En liant leur recherche et les données de télédétection préalables, l’équipe du CNRS a pu observer une accélération du nombre de glissements de terrains liés à la fonte du pergélisol en Alaska. « Il y en a eu 10 entre 2010 et 2020, 5 entre 2000 et 2010, 5 entre 1990 et 2000 et avant ça, il faut remonter aux années 1950 pour en trouver ». Le coupable le plus probable ? Le réchauffement climatique.

Pergélisol invisible 

Les modélisations 3D du drone sont aussi très attendues par les scientifiques. « Elles devraient nous permettre de mieux comprendre comment se forme la glace dans la roche originelle. La difficulté lorsqu’on étudie le pergélisol est avant tout de le trouver : tant qu’il ne fond pas, on ne sait pas où il est. Il faut donc savoir où il est avant de pouvoir creuser et l’examiner ». Présent dans toutes les chaînes de montagne du monde, le pergélisol est crucial dans l’équilibre de nos écosystèmes bouleversés par le réchauffement climatique. 

En plus de mettre en lumière les conséquences désastreuses de l’activité humaine sur Terre, la fonte du pergélisol en Alaska pourrait permettre de percer un autre mystère qui taraude la communauté scientifique : pourquoi y a-t-il de l’eau sur Mars ? Avant de partir escalader les flancs escarpés d’Amérique du Nord, Susan Conway a notamment étudié la composition géologique de la planète rouge. « Mars est une planète de pergélisol » explique la chercheuse en géomorphologie planétaire. « On parle souvent de l’eau liquide trouvée sur Mars mais il y a surtout de l’eau glacée partout sur la planète. Les glaciers ne sont pas blancs simplement parce qu’ils sont recouverts de débris rouges. »

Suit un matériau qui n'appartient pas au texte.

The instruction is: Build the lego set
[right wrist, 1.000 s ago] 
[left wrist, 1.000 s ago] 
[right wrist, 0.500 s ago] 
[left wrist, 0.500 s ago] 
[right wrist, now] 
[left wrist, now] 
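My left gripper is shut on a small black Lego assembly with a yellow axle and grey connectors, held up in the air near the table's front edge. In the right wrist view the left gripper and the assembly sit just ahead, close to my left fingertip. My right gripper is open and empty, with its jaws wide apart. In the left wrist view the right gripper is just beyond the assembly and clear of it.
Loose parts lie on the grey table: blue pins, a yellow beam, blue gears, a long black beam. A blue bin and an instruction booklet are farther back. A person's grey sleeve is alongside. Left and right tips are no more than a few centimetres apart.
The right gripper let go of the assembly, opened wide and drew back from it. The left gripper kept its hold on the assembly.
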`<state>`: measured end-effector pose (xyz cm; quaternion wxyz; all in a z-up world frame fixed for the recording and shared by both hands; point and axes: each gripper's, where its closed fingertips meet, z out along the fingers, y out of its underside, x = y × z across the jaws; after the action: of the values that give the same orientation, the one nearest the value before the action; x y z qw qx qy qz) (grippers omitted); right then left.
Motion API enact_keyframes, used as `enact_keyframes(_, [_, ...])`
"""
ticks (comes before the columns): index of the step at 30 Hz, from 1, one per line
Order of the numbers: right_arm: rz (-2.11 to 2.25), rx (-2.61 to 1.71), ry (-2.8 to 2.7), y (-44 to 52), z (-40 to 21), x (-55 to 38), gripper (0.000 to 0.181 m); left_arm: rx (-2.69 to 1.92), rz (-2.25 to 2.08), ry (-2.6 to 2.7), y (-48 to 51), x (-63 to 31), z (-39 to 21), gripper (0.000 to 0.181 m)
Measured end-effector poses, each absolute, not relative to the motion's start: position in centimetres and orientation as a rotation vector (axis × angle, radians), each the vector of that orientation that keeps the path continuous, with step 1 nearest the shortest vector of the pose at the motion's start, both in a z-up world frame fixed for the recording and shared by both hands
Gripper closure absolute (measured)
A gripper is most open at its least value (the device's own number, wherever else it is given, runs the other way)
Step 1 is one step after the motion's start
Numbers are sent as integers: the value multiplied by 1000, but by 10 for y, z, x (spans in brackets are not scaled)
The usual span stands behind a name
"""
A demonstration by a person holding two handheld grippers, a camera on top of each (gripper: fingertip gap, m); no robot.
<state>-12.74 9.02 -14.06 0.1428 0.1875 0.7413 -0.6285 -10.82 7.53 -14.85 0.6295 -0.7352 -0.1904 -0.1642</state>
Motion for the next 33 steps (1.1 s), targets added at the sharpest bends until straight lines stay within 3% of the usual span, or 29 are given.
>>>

Lien entre le pergélisol terrestre et martien

Grâce notamment aux informations transmises par la sonde américaine Phoenix qui s’était posée sur Mars en 2008, on a trouvé de la glace sous la surface. « On a pu établir que le pergélisol y est en état de dégradation active. Mais contrairement à celui que nous avons sur Terre, la roche glacée martienne ne fond pas mais se sublime : elle passe directement de l’état solide à gazeux ». Les liens entre le pergélisol terrestre et martien sont encore troubles mais le projet Permolards du CNRS pourrait permettre de les éclaircir.

En mêlant une expédition sur le terrain – ce que l’on peut encore difficilement faire sur la planète rouge, à plus de 260 jours de fusée de la Terre – et les progrès en télédétection et en stéréophotogrammétrie (le nom technique donné à la modélisation 3D à partir de photos), Susan Conway souhaitait mobiliser une approche globale de ces enjeux scientifiques complexes. « L’approche globale prévaut en planétologie puisque les objets d’étude sont particulièrement difficiles d’accès mais rarement en géologie alors que c’est important d’avoir une vision large d’un phénomène comme la fonte du pergélisol ».

Islande, Alaska ou Groenland

Malgré les dangers de la nature alaskane et les intenses courbatures qu’avaient laissées les journées de randonnée au pays des grizzlys, la géologue espère repartir bientôt à la recherche de molards. Svalbard, Islande, Alaska ou Groenland, les destinations ne manquent pas pour la chercheuse du Laboratoire de Planétologie et Géosciences du CNRS. Avec une petite préférence pour une certaine banquise.